CONTROL OF THE EXIT FROM MITOSIS IN FISSION YEAST

裂殖酵母有丝分裂退出的控制

• 批准号: 6385801
• 负责人: SHELLEY SAZER
• 金额: $ 27.95万
• 依托单位: BAYLOR COLLEGE OF MEDICINE
• 依托单位国家: 美国
• 财政年份: 1993
• 资助国家: 美国
• 起止时间: 1993-05-01 至 2003-06-30
• 项目状态: 已结题
• 来源: https://reporter.nih.gov/project-details/6385801
• 关键词: Schizosaccharomyces pombe; biological signal transduction; cell cycle; enzyme activity; fungal genetics; gene complementation; gene expression; gene interaction; guanosinetriphosphatases; immunoelectron microscopy; laboratory rabbit; molecular cloning; phenotype; protein structure function; southern blotting; temperature sensitive mutant; western blottings

The long term objective of the proposed research is to elucidate the mechanism by which the morphological changes required for the mitosis to interphase transition are regulated. Because of its excellent genetics and cytology, fission yeast is an excellent experimental system in which to study this point in the cell cycle at which the chromosomes decondense, the nuclear envelope reforms around the chromosomes, and the cells undergo cytokinesis and separate from one another. The focus of this proposal is on spi1, the evolutionarily conserved GTPase that is essential for the mitosis to interphase transition in fission yeast. spi1 is nearly identical to the human proto-oncogene p21ras in its GTP binding and hydrolysis domains, and its regulators are also evolutionarily conserved. The proposed studies will further our understanding of the function of this eukaryotic GTPase in particular, and the findings will be applicable to studies of the large family of structurally related GTPases that regulate a wide variety of cellular functions, and to the elucidation of the mechanism by which GTPases interact with their downstream targets via the activation of signal transduction pathways. Perturbations in the GTPase cycle, leading to an accumulation of either the GTP- or GDP-bound forms, have similar, easily monitored phenotypic consequences. This observation led to the generation of a collection of genes and mutants that based on a variety of criteria are likely to identify regulators and downstream targets of the spi1 GTPase. The proposed genetic, phenotypic, and biochemical analyses will elucidate their relationship to the known components of the spi1 GTPase system. The Specific Aims of this proposal are: SPECIFIC AIM I. Identify targets of the spi1 GTPase by characterizing the sns mutants and the med genes that interact genetically with components of the GTPase system; SPECIFIC AIM II. Identify targets of the spi1 GTPase by isolating genes that when overproduced can rescue the temperature sensitive lethality of the pim1-d1 mutuant; and SPEICIFIC AIM III. Test the hypothesis that the nuclear envelope is a downstream target of the spi1 GTPase system.

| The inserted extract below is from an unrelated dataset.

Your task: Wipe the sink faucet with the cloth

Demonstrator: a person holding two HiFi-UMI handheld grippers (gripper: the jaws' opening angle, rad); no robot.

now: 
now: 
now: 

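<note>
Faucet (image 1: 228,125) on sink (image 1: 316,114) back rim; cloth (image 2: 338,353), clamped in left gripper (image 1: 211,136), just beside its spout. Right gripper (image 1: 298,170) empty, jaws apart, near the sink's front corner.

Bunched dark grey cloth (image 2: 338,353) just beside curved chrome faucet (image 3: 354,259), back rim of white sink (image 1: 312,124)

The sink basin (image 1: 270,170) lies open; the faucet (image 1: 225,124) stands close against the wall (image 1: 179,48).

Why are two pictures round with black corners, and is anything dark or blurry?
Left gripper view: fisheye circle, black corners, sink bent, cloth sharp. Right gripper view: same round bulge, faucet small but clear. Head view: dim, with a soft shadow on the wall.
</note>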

拟议研究的长期目标是阐明 有丝分裂所需的形态变化的机制 到相间转变的调节。 由于其优良的 在遗传学和细胞学方面，裂殖酵母是一个很好的实验系统， 来研究细胞周期中的这一点， 当细胞核被膜在染色体周围重新形成时， 细胞经历胞质分裂并彼此分离。 的焦点 这个提议是关于spi 1的，spi 1是进化上保守的GT3， 在分裂酵母中有丝分裂到间期转变所必需的。 spi 1与人原癌基因p21 ras的GTP几乎相同 结合和水解结构域，其调节剂也 进化上保守。 建议的研究将进一步促进我们的 特别是对真核生物GT3功能的理解， 这些发现将适用于大家庭的研究， 结构上相关的GTP酶，其调节多种细胞 功能，并阐明GTP酶的机制， 通过激活信号与下游靶分子相互作用 转导途径。在GTTT周期的扰动，导致一个 GTP或GDP结合形式的积累，具有类似的，容易 监测表型结果。 这一观察导致了 一系列基因和突变体的产生， 标准可能会确定监管机构和下游目标， spi1 GTtlets。 建议的遗传，表型，和生化 分析将阐明它们与已知组分的关系， spi 1 GTdem系统。本提案的具体目标是： AIM岛 通过表征sns来识别spi 1 GTcnt的靶标 突变体和与基因相互作用的基因， GTALK系统;特定目标II.确定spi 1 GTdR的靶点 通过分离基因，当过度生产时， pim 1-d1突变体的敏感致死性;和SPEICIFIC AIM III。测试 假设核被膜是一个下游的目标， spi 1 GT3系统。